Prompt:
Return, from the material below, each line in which "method" occurs.
────────────────────────────────────────
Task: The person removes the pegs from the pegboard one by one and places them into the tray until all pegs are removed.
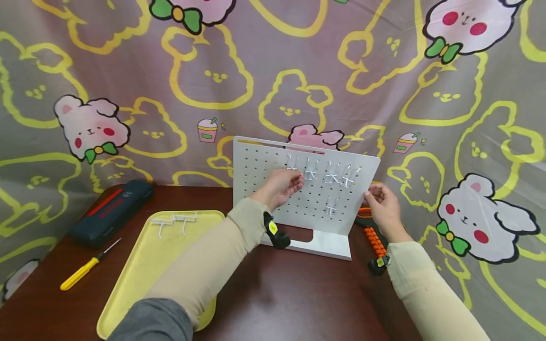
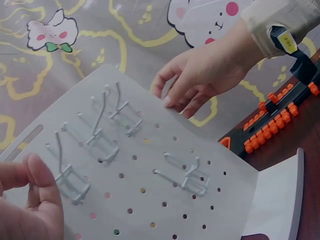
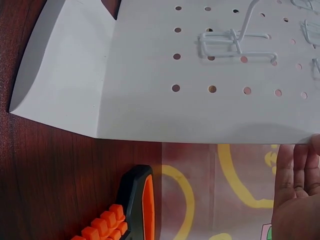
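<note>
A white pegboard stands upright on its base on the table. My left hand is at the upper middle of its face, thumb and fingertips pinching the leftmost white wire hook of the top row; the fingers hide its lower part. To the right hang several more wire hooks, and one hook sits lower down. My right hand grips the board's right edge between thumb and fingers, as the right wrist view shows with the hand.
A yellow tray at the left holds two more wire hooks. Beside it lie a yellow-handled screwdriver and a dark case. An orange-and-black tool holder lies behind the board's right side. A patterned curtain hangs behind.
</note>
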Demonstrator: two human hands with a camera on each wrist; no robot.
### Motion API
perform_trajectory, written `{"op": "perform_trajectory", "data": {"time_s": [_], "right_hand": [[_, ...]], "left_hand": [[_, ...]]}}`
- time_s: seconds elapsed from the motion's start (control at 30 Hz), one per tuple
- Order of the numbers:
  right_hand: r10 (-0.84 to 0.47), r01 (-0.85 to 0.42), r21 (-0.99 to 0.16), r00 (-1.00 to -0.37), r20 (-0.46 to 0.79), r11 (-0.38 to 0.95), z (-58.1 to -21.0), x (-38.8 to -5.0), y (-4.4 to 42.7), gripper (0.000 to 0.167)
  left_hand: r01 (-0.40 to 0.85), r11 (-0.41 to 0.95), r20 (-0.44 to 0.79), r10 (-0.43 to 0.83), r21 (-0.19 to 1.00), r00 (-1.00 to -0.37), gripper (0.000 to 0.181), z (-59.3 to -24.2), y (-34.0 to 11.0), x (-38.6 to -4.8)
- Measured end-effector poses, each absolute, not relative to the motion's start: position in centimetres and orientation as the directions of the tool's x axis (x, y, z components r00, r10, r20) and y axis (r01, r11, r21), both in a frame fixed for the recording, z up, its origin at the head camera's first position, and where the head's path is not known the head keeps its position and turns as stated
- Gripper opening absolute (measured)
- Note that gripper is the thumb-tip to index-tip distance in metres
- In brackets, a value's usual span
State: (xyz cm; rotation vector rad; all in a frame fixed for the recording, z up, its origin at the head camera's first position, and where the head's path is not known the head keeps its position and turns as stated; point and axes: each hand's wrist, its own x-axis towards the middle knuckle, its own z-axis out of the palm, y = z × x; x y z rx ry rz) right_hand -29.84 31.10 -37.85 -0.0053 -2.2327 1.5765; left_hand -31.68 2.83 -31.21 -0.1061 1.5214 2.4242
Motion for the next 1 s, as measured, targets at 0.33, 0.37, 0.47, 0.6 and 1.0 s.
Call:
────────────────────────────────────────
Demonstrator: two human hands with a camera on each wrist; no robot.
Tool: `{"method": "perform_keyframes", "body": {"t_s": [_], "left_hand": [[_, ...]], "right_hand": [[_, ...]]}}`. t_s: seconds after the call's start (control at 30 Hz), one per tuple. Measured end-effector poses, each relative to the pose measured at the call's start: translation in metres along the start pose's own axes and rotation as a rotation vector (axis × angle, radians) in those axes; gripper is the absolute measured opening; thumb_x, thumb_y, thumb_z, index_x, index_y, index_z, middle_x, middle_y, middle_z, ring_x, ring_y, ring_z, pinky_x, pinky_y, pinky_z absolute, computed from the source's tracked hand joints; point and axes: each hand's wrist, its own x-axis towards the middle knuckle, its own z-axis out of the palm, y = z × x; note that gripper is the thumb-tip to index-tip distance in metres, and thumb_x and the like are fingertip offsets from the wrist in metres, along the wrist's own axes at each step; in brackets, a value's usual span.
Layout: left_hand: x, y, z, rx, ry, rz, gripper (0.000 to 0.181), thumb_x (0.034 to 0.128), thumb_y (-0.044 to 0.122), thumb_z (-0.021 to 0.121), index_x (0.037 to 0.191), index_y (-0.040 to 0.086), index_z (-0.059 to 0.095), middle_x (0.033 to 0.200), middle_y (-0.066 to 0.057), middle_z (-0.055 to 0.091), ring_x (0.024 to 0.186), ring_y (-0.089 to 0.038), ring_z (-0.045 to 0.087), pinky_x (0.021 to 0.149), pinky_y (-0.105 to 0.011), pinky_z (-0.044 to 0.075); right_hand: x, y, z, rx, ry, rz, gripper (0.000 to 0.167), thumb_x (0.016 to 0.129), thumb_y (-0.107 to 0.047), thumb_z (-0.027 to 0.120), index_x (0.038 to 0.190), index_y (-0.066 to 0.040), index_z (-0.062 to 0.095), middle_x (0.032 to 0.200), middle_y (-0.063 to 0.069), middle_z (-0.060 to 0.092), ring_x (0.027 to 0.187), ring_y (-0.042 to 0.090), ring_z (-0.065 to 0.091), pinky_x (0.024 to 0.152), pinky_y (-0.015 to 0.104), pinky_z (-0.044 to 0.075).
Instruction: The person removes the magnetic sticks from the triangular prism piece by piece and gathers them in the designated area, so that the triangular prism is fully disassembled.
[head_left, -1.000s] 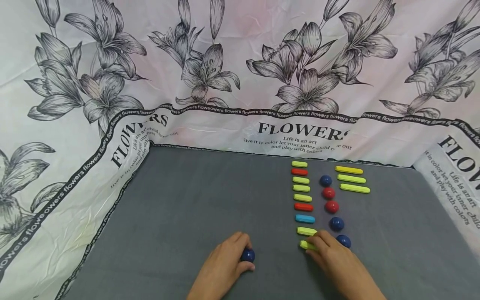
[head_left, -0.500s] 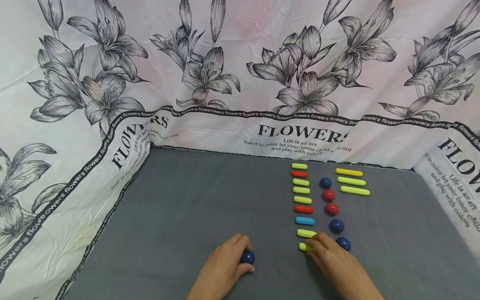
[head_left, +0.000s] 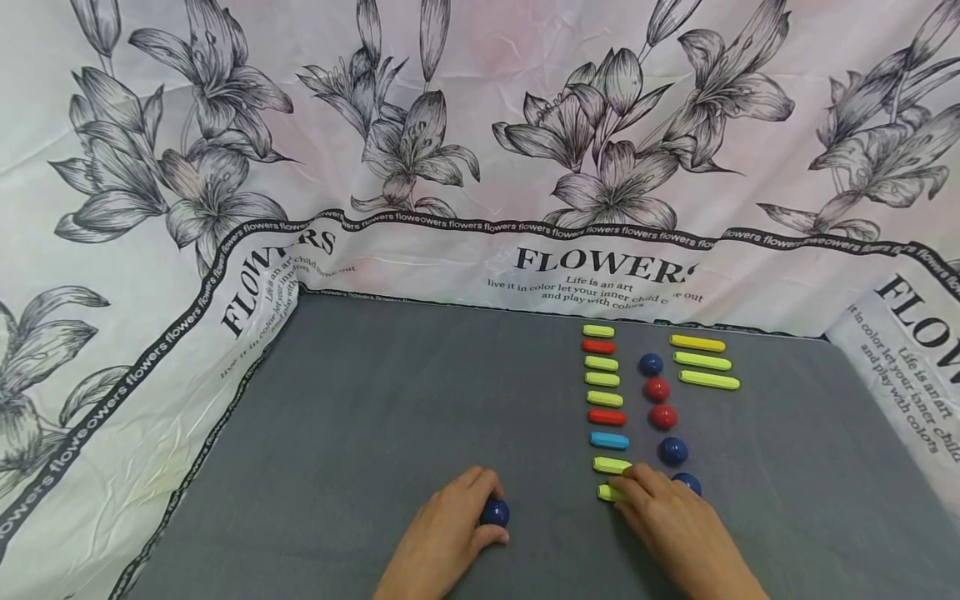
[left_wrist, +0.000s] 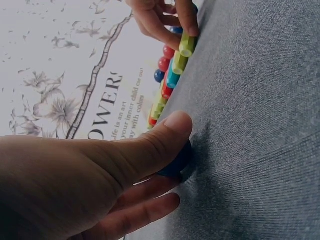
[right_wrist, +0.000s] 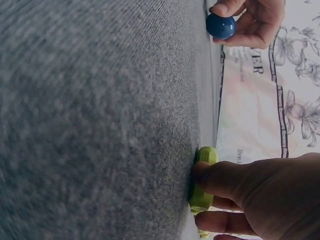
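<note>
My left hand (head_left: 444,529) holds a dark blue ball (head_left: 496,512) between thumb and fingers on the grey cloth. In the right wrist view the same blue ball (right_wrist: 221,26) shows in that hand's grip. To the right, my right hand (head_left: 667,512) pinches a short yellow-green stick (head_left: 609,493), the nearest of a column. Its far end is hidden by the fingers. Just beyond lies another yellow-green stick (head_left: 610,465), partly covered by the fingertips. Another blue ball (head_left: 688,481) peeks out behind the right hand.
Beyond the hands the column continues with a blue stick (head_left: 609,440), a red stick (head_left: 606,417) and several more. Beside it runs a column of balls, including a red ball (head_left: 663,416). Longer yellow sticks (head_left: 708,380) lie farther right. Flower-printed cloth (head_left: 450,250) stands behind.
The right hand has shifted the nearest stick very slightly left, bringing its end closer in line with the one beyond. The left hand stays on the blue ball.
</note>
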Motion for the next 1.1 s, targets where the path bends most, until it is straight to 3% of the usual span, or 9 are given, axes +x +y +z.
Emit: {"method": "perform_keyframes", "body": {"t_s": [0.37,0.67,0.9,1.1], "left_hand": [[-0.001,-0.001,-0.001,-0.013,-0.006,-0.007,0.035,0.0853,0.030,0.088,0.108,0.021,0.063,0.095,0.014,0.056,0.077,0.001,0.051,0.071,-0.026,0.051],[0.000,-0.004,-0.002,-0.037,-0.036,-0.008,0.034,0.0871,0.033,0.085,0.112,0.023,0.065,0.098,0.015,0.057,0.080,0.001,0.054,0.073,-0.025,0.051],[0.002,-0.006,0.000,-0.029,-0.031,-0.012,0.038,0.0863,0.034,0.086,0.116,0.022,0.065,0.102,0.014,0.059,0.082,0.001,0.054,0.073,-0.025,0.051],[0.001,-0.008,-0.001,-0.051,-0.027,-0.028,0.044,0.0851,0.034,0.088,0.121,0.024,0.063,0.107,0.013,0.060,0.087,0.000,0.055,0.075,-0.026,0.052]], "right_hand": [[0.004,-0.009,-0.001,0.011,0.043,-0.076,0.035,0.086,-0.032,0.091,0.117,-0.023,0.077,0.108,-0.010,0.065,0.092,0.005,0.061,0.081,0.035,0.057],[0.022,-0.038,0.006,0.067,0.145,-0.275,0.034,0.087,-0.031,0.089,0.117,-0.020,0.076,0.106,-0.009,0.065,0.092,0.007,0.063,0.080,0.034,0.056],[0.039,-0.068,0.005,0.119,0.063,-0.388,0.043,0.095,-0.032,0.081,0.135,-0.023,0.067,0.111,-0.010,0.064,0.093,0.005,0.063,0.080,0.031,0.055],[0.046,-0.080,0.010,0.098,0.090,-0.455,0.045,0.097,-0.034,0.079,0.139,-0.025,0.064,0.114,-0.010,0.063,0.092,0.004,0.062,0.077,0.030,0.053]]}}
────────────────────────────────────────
Reply to the task:
Tool: `{"method": "perform_keyframes", "body": {"t_s": [_], "left_hand": [[_, ...]], "right_hand": [[_, ...]]}}`. t_s: seconds after the call's start (control at 30 Hz), one per tuple. Measured end-effector poses, each relative to the pose measured at the call's start: translation in metres along the start pose's own axes and rotation as a rotation vector (axis × angle, radians) in those axes; gripper is the absolute measured opening; thumb_x, thumb_y, thumb_z, index_x, index_y, index_z, middle_x, middle_y, middle_z, ring_x, ring_y, ring_z, pinky_x, pinky_y, pinky_z absolute, computed from the source's tracked hand joints; point and axes: each hand's wrist, its own x-axis towards the middle knuckle, its own z-axis out of the palm, y = z × x; note that gripper is the thumb-tip to index-tip distance in metres, and thumb_x and the like are fingertip offsets from the wrist in metres, along the wrist's own axes at each step; in brackets, a value's usual span.
Emit: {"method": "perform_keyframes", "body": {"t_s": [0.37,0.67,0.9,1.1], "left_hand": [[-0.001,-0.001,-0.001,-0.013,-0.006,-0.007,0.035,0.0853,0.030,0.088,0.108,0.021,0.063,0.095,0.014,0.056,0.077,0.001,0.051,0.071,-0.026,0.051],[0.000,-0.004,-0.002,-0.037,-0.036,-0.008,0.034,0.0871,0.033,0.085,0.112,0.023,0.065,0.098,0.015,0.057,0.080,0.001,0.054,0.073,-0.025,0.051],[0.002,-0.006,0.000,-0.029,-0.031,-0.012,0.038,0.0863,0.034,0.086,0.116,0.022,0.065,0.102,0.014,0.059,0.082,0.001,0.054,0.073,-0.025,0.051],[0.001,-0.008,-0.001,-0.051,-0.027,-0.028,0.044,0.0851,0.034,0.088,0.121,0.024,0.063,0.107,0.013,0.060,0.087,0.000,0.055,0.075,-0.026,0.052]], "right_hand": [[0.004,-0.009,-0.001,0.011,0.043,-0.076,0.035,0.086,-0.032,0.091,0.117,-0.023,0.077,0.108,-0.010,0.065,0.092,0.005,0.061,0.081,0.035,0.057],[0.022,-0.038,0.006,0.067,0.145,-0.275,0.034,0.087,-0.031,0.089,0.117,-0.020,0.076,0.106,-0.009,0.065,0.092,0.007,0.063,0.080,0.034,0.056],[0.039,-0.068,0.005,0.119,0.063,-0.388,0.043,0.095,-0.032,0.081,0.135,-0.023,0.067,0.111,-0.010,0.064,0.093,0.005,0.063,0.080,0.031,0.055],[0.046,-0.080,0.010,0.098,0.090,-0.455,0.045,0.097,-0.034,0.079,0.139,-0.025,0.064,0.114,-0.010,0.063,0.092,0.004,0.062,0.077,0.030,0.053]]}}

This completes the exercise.